WORK ORDER
Below are the records; give again exactly the lines from the one containing "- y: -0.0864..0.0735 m" through the one containing "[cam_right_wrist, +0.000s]", leaving out pictures.

Top of SUPPLIED INFORMATION

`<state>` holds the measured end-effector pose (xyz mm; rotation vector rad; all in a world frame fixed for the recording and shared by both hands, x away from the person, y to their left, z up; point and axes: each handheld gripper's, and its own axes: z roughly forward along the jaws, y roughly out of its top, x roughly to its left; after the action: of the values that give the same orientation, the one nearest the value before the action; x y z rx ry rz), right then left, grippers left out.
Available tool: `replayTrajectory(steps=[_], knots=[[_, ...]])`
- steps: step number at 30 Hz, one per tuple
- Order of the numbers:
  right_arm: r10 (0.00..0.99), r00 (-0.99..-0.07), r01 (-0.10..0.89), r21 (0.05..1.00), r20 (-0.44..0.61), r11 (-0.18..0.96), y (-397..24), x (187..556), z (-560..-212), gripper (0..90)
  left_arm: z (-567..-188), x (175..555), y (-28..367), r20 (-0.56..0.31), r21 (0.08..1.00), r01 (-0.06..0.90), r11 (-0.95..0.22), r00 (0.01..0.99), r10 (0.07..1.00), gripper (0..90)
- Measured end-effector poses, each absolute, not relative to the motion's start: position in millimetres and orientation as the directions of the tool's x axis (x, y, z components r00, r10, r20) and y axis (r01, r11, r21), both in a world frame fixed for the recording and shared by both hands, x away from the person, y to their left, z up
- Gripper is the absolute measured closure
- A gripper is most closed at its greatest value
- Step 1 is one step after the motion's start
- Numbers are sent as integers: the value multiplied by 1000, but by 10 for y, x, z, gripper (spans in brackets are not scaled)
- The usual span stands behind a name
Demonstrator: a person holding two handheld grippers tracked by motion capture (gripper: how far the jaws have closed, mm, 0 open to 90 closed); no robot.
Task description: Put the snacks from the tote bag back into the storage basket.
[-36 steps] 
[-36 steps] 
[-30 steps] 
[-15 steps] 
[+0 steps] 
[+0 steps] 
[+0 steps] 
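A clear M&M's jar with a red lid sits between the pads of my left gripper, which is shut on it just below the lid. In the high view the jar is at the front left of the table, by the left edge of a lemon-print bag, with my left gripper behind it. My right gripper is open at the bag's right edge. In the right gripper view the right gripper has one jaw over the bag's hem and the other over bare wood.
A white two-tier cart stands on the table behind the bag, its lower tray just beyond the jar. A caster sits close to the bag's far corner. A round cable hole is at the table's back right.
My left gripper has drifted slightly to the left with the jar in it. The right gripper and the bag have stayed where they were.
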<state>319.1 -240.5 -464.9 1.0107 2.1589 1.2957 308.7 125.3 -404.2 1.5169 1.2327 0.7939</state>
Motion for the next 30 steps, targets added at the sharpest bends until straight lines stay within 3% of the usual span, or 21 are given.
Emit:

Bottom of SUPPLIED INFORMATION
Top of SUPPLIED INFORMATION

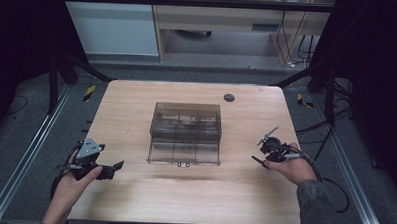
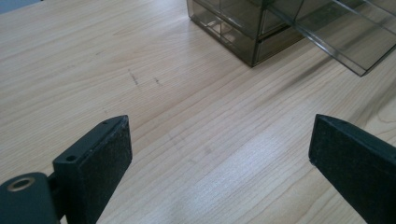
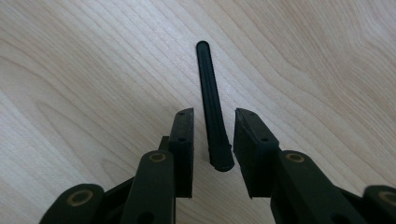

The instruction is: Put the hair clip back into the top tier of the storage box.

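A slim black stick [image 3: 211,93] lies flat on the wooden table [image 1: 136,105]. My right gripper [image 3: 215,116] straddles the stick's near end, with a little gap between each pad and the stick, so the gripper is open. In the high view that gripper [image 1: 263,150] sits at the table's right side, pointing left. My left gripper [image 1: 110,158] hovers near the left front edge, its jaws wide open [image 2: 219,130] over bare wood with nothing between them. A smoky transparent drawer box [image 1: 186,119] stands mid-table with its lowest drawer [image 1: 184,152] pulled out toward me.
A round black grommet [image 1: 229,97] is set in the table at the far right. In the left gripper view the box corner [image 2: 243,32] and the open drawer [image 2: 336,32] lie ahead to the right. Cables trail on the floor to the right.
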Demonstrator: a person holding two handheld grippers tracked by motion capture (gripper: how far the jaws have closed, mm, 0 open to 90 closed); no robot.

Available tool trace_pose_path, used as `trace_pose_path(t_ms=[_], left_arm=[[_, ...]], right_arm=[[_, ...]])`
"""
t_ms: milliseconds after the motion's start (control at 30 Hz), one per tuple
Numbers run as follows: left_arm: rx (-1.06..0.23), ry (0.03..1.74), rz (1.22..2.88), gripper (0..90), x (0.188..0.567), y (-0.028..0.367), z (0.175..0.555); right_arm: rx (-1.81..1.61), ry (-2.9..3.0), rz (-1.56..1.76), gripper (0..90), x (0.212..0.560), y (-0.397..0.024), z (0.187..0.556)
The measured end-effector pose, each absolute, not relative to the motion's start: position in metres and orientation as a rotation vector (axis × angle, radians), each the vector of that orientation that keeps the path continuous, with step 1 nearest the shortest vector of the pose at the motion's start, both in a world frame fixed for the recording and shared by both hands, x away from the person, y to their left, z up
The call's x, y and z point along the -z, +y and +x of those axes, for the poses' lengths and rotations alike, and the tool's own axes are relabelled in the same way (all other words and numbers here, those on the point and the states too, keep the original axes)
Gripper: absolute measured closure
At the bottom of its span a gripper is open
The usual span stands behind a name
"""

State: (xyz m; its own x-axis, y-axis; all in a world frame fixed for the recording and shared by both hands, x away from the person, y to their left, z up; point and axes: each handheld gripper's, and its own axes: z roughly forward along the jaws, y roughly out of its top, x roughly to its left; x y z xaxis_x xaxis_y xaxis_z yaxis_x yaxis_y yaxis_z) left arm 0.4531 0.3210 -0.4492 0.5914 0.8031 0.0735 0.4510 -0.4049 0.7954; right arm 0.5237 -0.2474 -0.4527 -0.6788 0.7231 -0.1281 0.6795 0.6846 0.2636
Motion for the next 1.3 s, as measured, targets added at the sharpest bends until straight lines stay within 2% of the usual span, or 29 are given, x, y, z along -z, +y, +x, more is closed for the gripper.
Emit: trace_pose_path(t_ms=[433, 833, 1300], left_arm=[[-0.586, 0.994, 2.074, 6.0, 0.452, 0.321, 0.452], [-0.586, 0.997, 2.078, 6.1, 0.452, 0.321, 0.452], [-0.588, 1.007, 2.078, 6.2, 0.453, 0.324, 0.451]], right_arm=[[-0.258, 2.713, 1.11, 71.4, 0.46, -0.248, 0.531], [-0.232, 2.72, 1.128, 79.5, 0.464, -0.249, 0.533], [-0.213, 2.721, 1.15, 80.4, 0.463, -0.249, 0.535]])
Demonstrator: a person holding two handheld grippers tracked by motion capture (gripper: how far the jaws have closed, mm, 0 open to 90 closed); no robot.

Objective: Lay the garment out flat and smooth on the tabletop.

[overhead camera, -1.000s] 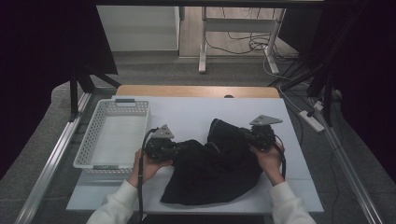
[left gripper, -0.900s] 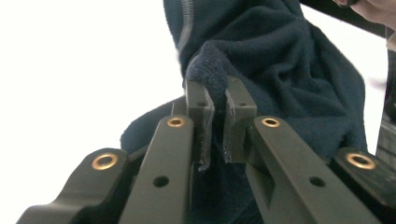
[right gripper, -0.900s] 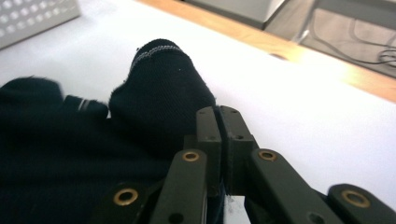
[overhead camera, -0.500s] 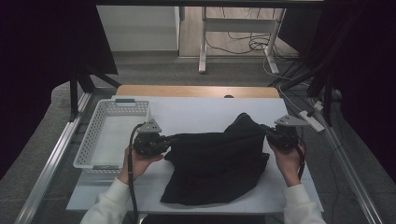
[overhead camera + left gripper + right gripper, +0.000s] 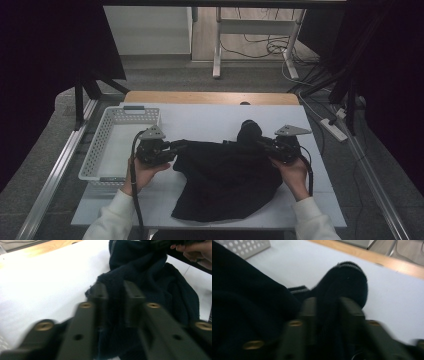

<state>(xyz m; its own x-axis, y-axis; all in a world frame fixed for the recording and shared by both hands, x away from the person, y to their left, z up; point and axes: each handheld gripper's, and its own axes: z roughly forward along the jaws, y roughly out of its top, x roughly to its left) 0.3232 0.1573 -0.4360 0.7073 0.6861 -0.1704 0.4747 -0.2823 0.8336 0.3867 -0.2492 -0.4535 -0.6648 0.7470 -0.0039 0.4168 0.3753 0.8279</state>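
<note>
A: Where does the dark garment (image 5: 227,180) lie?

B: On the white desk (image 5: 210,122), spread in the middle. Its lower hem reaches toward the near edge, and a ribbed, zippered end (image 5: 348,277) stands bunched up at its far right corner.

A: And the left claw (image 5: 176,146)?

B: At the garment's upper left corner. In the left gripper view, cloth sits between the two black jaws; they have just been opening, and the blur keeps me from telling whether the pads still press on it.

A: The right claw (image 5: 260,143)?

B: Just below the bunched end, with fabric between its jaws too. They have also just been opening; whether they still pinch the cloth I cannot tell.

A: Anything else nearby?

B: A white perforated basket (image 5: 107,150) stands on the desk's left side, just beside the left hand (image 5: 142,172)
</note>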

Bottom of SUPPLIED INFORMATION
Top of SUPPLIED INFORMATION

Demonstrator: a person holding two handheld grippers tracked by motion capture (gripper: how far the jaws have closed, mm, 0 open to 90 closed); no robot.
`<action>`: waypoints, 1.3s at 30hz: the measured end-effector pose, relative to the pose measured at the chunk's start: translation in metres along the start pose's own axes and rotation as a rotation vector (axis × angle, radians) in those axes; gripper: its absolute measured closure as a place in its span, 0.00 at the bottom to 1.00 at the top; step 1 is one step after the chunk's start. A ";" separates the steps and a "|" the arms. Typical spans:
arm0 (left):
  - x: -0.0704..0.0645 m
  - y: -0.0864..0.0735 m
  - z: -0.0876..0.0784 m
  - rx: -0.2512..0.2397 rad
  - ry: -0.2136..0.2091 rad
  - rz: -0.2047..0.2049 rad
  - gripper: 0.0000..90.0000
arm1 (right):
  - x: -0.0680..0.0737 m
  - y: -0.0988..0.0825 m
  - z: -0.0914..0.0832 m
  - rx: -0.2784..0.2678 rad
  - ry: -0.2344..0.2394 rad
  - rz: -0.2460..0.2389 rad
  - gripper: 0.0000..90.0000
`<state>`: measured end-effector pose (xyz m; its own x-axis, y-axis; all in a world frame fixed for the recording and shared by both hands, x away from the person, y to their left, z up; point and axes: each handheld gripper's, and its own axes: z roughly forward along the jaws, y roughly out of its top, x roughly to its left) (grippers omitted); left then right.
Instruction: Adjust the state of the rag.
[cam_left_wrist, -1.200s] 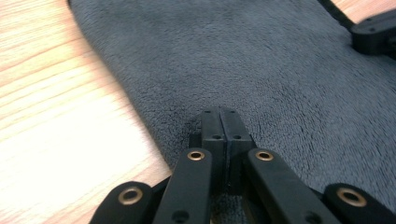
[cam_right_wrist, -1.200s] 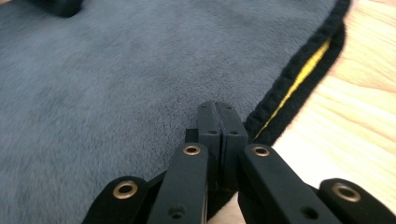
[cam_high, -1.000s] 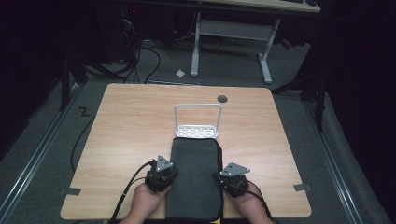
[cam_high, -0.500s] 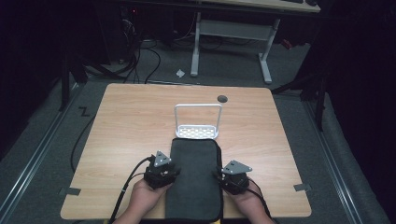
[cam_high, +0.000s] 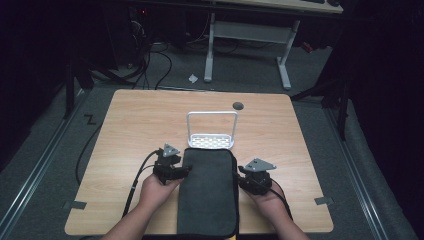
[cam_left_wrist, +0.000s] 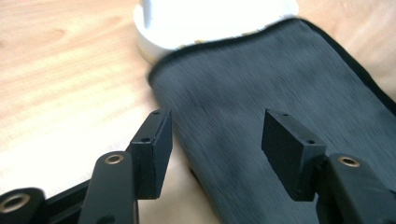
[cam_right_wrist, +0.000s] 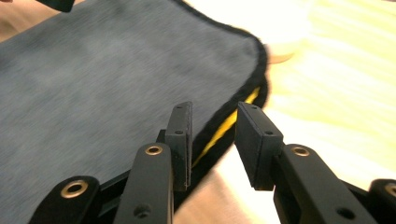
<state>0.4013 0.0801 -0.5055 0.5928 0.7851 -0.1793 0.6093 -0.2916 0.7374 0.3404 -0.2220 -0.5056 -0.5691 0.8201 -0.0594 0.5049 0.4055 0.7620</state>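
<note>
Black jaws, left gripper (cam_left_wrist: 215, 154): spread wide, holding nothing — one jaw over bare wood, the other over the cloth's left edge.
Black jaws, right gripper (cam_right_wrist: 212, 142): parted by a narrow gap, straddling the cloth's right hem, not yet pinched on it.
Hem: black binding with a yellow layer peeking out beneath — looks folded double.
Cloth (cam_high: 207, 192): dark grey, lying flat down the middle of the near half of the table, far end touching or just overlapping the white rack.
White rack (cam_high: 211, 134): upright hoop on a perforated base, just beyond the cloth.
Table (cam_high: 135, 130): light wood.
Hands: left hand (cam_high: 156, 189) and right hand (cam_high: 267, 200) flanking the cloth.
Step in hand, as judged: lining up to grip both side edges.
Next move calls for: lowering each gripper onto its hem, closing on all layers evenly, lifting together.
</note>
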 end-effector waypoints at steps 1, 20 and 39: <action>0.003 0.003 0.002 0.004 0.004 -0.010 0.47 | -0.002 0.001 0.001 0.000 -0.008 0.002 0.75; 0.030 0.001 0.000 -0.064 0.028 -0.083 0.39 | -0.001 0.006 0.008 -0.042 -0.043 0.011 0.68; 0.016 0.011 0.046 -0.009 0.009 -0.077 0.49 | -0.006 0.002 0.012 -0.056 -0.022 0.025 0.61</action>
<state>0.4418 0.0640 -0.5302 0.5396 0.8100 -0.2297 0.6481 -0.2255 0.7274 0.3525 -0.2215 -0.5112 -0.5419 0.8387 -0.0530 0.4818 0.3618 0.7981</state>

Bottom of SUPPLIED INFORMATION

TASK OUTPUT
  - y: -0.0864..0.0735 m
  - z: -0.0876..0.0784 m
  - rx: -0.2512..0.2397 rad
  - ry: -0.2136..0.2091 rad
  - rz: -0.2047..0.2049 rad
  - gripper: 0.0000..90.0000
arm1 (right):
  - x: -0.0680..0.0737 m
  - y: -0.0988..0.0825 m
  - z: -0.0914..0.0832 m
  - rx: -0.2784..0.2678 rad
  - ry: -0.2344..0.2394 rad
  - rz: -0.2460..0.2389 rad
  - gripper: 0.0000..90.0000
`<state>`: measured end-effector pose (xyz m; its own x-axis, y-axis; all in a world frame fixed for the recording and shared by both hands, x away from the person, y to their left, z up; point and axes: each handheld gripper's, and its own axes: z roughly forward along the jaws, y roughly out of its top, x roughly to its left) (grippers omitted); left then right.
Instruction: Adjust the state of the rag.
[cam_left_wrist, -1.200s] 
[cam_right_wrist, -1.200s] 
[cam_high, -1.000s] 
[cam_high, -0.500s] 
[cam_high, +0.000s] 
[cam_left_wrist, +0.000s] 
[cam_right_wrist, +0.000s] 

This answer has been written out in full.